Lizbeth, une jolie servante aux cheveux d’un roux flamboyant et au tempérament passionné, cousait à la lueur des bougies et soupirait tout bas : « Irène n’arrête pas de pleurer… J’espère qu’elle ira mieux. » Rhodes ricana : « Bien sûr qu’elle pleure. Elle a perdu sa virginité dans le lit du jeune maître Lloyd la semaine dernière, et le voilà mort sans même lui laisser un sou. Quelle pitié. » Lizbeth lui lança un regard furieux : « Tu es vraiment un être détestable. »
« Que je sois détestable ou non ne vous regarde pas, il y a des affaires plus pressantes. Le jeune maître Lloyd est mort, qui héritera du titre de vicomte ? » s’enthousiasma Rhodes.
« Tous ces nobles qui se sont courbés devant lui ces dernières années ont perdu leur temps.
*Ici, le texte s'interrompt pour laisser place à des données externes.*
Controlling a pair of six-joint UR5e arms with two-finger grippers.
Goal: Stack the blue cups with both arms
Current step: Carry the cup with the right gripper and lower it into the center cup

Quelle servante de haut rang ne s’est pas glissée dans son lit ? Elles doivent pleurer à présent. »
« Ne voyez pas le mal partout », rétorqua Lizbeth, agacée.
« Je dis simplement la vérité. Le vicomte avait-il des frères ? » poursuivit Rhodes.
« Qui sait ? Sans doute », répondit Lizbeth.
« Oui », intervins-je. « Son frère était baron, mais il est mort depuis longtemps. »
« Comment le savez-vous ? » s’étonna Rhodes. « Ce baron défunt avait-il des héritiers ? »
Les flammes des bougies dansaient devant moi. J’inclinai légèrement la tête : « Oui. Un fils, qui a hérité du titre. »
« Quel âge a-t-il ? Est-il marié ? A-t-il des enfants ? Et son caractère ? » Rhodes bombardait de questions.
« Comment Toker pourrait-il savoir tout cela ? Tout sera clair lorsque ce seigneur arrivera au domaine Boulanger », dit Lizbeth avec indifférence.
Les bougies crépitèrent doucement. Je fixai leur lueur, perdu dans mes pensées : « En effet. Tout sera clair à son arrivée. »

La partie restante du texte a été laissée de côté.